Naturally we speak honestly to those that we love most because we want the best for them even when we understand that there is a risk of losing something if we do, and usually there is.  But God desires for us to walk in truth with each other because the opposite of that is walking in distances and fakeness from one another harboring judgments in our hearts which we ironically find more acceptable than outwardly saying something honest because it might hurt them or ourselves.  Is not the heart what God sees, though?  So it matters more to God what's in our hearts over what we do, because what we do is naturally messing up.  That's why God gave us the command to forgive one another as He forgave us (the parable of the servant who was given the all clear for his gigantic debt to the king, and later beat up another guy who owed him far less than what he had owed the king!  That guy was then called upon and thrown out for such an evil act of unthankfulness.  When we don't forgive someone it's an affront to God because it means we aren't thankful for the fact that He forgave us for a much greater offense we did to Him).  But we are allowed to mess up with one another, because we have the powerful card of forgiveness when we do!  Every believer who believes he or she is forgiven gets this freedom card of being able to then forgive others.  God didn't say to always look nice and clean on the outside while the inside is ugly.  That's a Pharisee!  Real love from a pure heart is one that walks in an experiential practice of love and forgiveness with others, and that in turn draws us into the experience of the meaning and feelings we get from the presence of God as He says "I love you, you are my delight, and my child--heir to all that I have in My kingdom."

Heaven becomes a reality.  Eternity becomes something actualized throughout this process.

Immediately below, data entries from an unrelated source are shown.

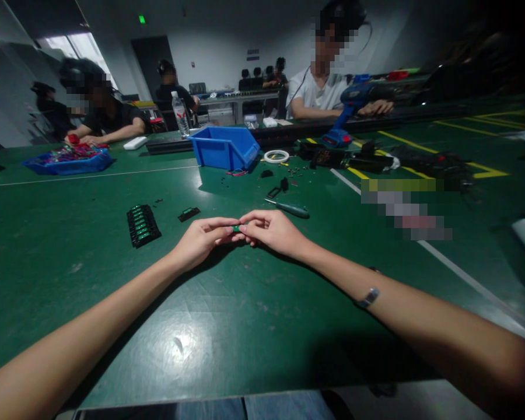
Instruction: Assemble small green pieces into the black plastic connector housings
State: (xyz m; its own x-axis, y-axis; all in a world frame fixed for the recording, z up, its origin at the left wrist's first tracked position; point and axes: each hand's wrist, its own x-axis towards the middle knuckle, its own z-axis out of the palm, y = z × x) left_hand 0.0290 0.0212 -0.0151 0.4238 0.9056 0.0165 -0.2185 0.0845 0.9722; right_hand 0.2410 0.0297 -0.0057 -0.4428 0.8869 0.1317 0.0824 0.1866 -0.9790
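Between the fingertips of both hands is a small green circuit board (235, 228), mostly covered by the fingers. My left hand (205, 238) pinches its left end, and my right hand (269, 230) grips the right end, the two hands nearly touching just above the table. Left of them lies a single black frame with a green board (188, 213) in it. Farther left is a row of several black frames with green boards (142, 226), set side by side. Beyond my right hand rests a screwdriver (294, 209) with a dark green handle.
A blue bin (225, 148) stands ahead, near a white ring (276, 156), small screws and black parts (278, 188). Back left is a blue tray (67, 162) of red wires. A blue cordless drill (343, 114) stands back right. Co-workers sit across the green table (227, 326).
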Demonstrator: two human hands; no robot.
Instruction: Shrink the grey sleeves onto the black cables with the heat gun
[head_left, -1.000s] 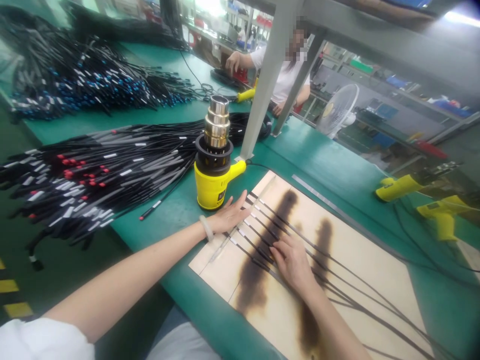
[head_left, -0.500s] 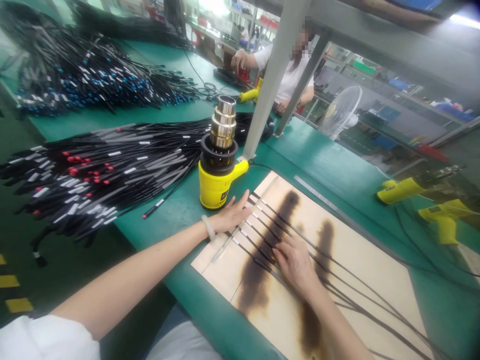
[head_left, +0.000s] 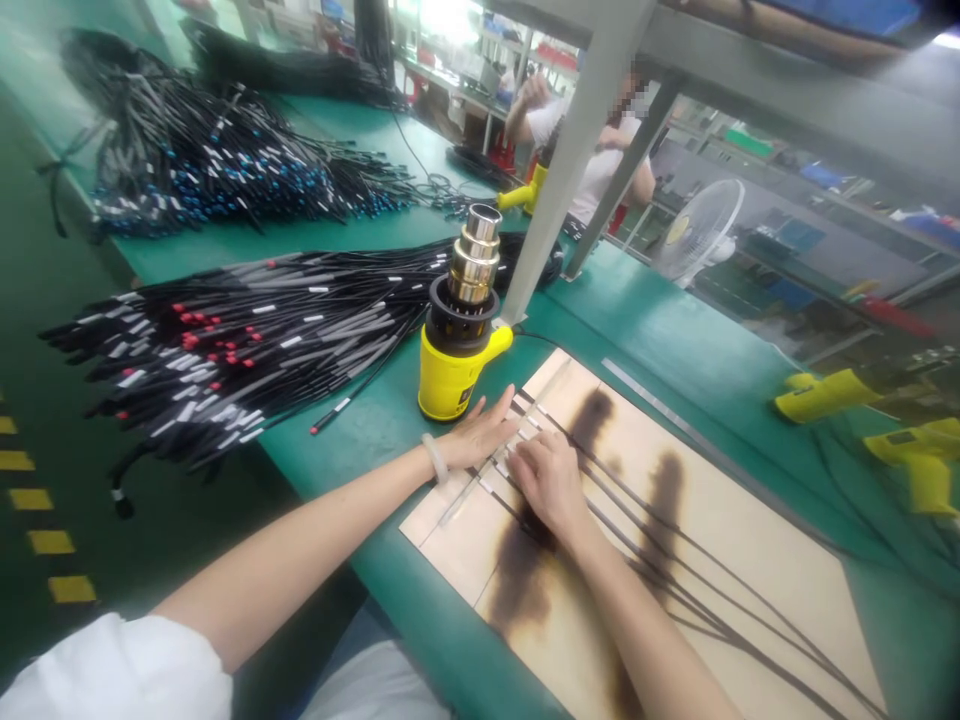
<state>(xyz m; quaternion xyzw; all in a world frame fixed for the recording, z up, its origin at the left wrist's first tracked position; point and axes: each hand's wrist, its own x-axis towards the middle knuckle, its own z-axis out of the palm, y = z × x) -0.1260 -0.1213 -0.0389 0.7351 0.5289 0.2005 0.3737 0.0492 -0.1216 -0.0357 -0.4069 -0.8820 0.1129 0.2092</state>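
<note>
My left hand point(head_left: 480, 436) lies flat, fingers stretched out, on the near-left corner of a scorched wooden board point(head_left: 720, 520), next to a yellow heat gun point(head_left: 459, 335) standing nozzle-up. My right hand point(head_left: 546, 480) rests palm down on the ends of several thin black cables point(head_left: 675, 560) laid side by side across the board; its fingers are curled over the cable ends by a metal strip point(head_left: 465, 492). Whether the fingers pinch a cable is hidden.
A big bundle of black cables with red and white tips point(head_left: 225, 340) lies left of the heat gun, another with blue tips point(head_left: 225, 170) behind it. A grey post point(head_left: 570, 170) rises beside the gun. Two more yellow heat guns point(head_left: 870, 420) lie far right. A co-worker point(head_left: 592, 130) sits opposite; a fan point(head_left: 694, 228) stands nearby.
My right hand slid left along the cables toward their ends and now sits close to my left hand. The view also shifted slightly to the left.
</note>
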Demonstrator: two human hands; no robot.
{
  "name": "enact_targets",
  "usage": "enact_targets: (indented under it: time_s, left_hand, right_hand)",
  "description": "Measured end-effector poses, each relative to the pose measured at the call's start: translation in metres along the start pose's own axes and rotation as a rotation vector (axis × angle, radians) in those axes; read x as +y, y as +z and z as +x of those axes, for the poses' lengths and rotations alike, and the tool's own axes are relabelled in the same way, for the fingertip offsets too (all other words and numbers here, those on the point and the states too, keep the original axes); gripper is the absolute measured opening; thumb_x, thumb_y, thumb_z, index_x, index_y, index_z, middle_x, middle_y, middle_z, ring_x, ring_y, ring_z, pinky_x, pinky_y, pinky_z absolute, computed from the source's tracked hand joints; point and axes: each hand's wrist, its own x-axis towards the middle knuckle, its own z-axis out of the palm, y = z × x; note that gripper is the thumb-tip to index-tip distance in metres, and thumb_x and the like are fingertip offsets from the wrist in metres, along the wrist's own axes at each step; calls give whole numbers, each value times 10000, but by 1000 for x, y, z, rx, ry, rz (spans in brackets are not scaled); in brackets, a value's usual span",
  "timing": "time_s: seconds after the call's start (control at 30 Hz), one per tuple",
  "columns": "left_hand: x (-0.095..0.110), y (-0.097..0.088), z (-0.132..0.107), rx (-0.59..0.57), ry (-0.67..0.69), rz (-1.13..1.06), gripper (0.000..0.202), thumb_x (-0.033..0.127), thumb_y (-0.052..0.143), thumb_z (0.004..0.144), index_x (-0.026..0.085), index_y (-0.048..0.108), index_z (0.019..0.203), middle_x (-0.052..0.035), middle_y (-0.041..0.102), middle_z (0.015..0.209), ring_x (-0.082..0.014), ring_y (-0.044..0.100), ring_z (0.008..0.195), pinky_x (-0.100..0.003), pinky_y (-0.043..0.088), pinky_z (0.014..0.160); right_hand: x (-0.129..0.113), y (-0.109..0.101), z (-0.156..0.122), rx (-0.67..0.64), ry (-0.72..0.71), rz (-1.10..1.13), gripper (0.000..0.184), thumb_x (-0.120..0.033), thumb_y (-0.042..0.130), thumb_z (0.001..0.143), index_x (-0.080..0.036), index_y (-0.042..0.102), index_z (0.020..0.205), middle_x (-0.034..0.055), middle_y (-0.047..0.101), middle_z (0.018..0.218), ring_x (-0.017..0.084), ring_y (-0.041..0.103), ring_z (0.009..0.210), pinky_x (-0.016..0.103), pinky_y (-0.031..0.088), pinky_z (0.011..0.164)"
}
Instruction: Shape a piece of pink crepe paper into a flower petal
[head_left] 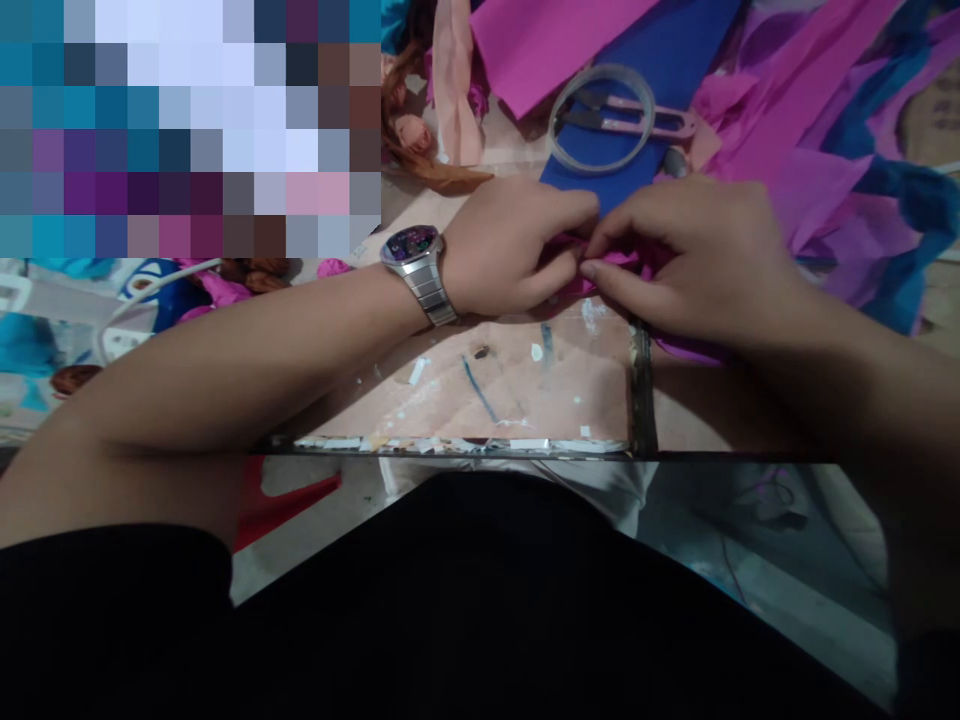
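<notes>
My left hand [517, 245], with a metal-banded watch [415, 262] on its wrist, is closed, fingers curled and thumb pressed in. It pinches a crinkled strip of magenta crepe paper [636, 262] above the table. Fingertip to fingertip with it, my right hand [701, 265] is also closed on this paper, thumb against forefinger. Most of the gripped part is hidden by the fingers. Just beyond the hands, a clear tape roll [556, 140] and pink-handled thread snips [679, 123] lie on a blue sheet [686, 60].
Loose pink, purple and blue crepe paper [814, 110] spreads at the right. A magenta sheet [547, 40] lies at the back, near a brown strip [450, 178]. Paper scraps dot the worn tabletop [517, 385], whose front edge faces me. The upper left is pixelated.
</notes>
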Motion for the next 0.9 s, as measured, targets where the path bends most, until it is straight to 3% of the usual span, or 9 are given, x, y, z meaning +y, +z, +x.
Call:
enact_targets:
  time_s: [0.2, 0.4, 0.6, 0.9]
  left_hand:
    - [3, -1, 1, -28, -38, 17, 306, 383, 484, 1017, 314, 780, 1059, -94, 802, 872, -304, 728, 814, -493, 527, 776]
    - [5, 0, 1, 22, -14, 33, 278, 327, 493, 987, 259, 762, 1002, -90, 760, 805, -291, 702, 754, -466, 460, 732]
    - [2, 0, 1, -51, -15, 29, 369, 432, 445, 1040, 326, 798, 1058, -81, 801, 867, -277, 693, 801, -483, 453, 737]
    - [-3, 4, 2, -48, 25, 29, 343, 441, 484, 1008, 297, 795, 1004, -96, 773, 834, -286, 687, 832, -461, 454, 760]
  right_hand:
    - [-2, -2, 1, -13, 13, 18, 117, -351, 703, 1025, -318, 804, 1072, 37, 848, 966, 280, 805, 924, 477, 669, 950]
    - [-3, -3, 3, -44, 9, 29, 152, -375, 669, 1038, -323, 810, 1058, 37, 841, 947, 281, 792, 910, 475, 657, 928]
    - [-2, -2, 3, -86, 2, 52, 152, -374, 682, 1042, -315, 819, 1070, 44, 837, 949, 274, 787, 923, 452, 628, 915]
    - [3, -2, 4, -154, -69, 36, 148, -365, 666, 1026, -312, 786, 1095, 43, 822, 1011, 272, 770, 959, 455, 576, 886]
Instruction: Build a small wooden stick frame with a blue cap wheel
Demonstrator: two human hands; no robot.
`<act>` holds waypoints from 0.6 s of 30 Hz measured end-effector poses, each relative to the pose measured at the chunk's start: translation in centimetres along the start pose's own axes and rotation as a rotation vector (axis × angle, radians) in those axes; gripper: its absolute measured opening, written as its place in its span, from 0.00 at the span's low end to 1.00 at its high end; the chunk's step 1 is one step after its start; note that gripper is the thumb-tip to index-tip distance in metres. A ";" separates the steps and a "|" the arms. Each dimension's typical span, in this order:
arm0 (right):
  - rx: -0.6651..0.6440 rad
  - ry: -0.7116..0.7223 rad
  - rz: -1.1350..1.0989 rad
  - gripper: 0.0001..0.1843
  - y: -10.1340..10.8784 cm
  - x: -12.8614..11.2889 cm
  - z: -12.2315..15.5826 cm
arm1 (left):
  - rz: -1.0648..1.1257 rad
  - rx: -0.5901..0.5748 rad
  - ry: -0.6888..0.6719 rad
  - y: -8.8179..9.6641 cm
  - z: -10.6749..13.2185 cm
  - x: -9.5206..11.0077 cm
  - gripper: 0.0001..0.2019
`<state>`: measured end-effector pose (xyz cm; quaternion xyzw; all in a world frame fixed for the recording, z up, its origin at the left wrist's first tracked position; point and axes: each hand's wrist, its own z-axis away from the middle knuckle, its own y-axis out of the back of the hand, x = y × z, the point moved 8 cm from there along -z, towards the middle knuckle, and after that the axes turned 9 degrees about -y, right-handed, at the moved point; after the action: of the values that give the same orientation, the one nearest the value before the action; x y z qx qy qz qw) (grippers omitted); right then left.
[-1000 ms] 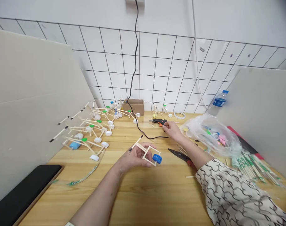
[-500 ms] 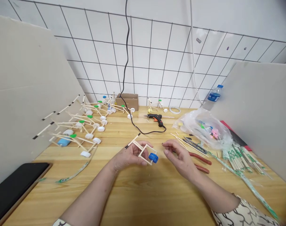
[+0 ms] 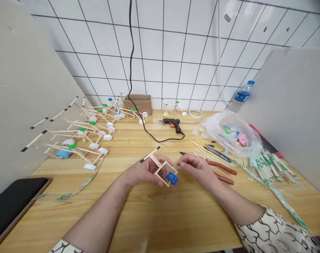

When we see eternity with our eyes hear God's voice with our ears, we are becoming more like Him. 

Tozer prays:
"O God, I have tasted Thy goodness, 
and it has both satisfied me 
and made me thirsty for more. 
I am painfully conscious of my need of further grace. I am ashamed of my lack of desire. 
O God, the Triune God, I want to want Thee; 
I long to be filled with longing; 
I thirst to be made more thirsty still. 
Show me Thy glory, I pray Thee, 
that so I may know Thee indeed. 
Begin in mercy a new work of love within me. Say to my soul, "Rise up, my love, my fair one, and come away." 
Then give me grace to rise and follow Thee 
up from this misty lowland where I have wandered so long. 

O God, quicken to life every power within me, that I may lay hold on eternal things. 
Open my eyes that I may see; 
give me acute spiritual perception; 
enable me to taste Thee and know that Thou art good. 
Make heaven more real to me than any earthly thing has ever been. 
Amen."

Sometimes other people pray the words that I myself cannot begin to form, and I thank God that I am not alone for this very reason, to see God more clearly through the eyes that surpass my own two.